[Prompt] The material below includes pictures; leave them out and return only the lines between the line containing "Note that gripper" and the line containing "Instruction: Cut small", inclusive, word for word.
#### Task inputs
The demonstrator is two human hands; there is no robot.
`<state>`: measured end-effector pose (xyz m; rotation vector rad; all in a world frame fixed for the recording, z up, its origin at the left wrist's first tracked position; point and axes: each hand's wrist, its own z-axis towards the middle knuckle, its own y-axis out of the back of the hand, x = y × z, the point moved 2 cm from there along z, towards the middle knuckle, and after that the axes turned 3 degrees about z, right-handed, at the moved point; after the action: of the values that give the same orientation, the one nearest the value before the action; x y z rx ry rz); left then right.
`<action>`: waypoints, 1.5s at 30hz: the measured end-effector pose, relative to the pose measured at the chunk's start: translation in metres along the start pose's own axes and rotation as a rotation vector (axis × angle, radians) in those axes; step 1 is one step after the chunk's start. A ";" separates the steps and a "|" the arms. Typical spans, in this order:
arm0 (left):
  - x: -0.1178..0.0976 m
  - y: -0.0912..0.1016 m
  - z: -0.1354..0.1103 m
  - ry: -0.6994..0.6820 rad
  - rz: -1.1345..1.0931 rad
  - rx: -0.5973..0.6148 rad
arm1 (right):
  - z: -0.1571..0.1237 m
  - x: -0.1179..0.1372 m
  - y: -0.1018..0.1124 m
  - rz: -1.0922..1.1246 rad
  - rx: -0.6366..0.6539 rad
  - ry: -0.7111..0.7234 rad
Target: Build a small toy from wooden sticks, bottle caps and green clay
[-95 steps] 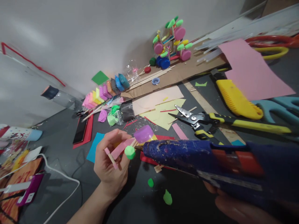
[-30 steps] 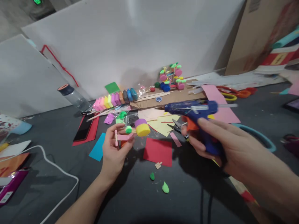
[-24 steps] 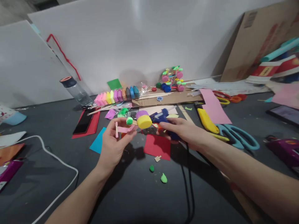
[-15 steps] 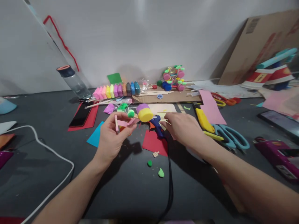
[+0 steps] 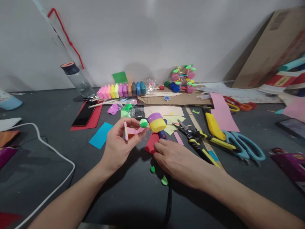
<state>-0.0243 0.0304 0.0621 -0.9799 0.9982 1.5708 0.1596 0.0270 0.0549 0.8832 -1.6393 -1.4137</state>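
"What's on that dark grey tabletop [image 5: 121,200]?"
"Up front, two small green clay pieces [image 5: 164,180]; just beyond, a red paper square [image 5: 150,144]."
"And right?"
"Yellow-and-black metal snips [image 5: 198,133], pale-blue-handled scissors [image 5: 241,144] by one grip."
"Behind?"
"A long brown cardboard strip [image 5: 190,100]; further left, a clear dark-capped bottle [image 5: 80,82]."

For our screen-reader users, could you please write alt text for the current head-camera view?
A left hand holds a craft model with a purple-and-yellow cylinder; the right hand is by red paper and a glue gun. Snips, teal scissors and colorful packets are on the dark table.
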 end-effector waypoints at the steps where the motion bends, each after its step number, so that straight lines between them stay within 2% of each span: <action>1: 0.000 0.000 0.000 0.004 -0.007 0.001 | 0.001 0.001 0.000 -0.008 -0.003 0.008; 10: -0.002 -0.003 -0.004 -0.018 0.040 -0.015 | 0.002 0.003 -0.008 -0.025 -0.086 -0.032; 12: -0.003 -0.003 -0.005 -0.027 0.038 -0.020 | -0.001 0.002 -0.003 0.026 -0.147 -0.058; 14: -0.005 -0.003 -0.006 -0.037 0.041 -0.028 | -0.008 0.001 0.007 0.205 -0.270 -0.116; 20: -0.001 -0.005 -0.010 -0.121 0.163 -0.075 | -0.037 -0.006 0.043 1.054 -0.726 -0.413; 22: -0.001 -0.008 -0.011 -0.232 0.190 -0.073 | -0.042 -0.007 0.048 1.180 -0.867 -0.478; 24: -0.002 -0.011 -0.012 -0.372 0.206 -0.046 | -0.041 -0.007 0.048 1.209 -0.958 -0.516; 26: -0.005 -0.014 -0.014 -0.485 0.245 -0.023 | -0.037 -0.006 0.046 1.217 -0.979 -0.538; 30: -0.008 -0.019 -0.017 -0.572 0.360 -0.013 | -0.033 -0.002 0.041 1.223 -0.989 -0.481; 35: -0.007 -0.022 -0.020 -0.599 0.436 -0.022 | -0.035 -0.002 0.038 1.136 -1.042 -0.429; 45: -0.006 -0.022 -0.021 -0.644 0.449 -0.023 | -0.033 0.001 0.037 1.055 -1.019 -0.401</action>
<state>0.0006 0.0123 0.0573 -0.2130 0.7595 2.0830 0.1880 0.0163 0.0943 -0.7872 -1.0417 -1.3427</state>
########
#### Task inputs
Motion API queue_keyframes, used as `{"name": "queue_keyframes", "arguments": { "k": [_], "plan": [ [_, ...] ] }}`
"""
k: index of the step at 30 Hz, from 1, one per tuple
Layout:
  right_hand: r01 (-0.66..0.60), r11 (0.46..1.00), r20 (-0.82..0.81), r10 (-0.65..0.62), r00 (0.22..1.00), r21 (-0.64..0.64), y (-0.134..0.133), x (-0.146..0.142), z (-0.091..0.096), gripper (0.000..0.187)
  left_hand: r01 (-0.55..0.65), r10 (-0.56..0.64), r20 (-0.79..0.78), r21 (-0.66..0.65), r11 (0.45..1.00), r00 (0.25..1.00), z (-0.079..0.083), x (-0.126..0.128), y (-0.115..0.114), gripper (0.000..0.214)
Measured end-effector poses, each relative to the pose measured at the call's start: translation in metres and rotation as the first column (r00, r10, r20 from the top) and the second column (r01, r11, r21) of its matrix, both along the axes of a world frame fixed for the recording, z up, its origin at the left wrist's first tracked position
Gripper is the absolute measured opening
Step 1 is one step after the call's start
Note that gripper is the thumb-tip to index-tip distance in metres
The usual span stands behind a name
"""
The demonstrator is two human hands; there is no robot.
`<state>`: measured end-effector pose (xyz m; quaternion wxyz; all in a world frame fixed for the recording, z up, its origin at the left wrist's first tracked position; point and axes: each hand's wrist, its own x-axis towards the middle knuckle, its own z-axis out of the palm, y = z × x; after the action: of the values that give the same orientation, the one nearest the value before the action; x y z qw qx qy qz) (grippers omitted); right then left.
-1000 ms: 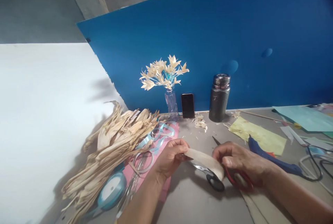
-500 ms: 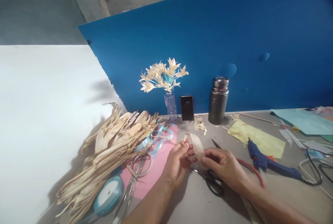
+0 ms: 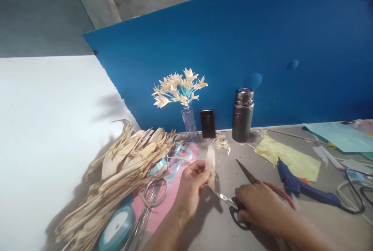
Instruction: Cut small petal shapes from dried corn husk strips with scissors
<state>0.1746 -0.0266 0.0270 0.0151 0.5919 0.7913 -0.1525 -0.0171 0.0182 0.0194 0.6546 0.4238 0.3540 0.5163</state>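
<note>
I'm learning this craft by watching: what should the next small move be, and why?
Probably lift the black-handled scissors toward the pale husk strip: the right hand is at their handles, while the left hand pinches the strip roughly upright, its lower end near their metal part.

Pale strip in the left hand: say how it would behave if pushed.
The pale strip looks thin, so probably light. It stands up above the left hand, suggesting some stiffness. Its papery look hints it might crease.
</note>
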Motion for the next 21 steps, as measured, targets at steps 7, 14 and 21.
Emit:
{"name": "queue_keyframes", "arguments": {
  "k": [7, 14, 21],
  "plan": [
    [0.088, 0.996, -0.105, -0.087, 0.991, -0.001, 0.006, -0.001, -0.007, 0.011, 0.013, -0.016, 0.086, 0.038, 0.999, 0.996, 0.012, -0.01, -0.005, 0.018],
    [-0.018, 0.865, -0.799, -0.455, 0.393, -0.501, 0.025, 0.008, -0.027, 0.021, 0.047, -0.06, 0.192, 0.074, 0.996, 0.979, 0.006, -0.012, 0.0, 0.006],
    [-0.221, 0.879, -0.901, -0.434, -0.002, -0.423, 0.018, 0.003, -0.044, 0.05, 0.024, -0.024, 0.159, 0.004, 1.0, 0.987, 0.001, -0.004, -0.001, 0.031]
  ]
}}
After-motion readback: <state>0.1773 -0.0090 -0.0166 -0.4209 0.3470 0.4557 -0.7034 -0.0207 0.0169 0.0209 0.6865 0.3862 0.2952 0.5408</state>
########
[Output for this exercise]
Note that gripper is the thumb-tip to index-tip distance in metres
The usual span stands behind a name
"""
The demonstrator is two human hands; there is no robot.
`<state>`: measured end-effector pose (xyz m; quaternion wxyz; all in a world frame fixed for the recording, z up, its origin at the left wrist's first tracked position; point and axes: each hand's wrist, its own x-axis towards the middle knuckle, its own z-axis out of the palm, y = z × x; after the action: of the values that give the same orientation, the one nearest the value before the action; x y z qw qx qy qz) (grippers omitted); right then left.
-1000 ms: 
-500 ms: 
+0 ms: 
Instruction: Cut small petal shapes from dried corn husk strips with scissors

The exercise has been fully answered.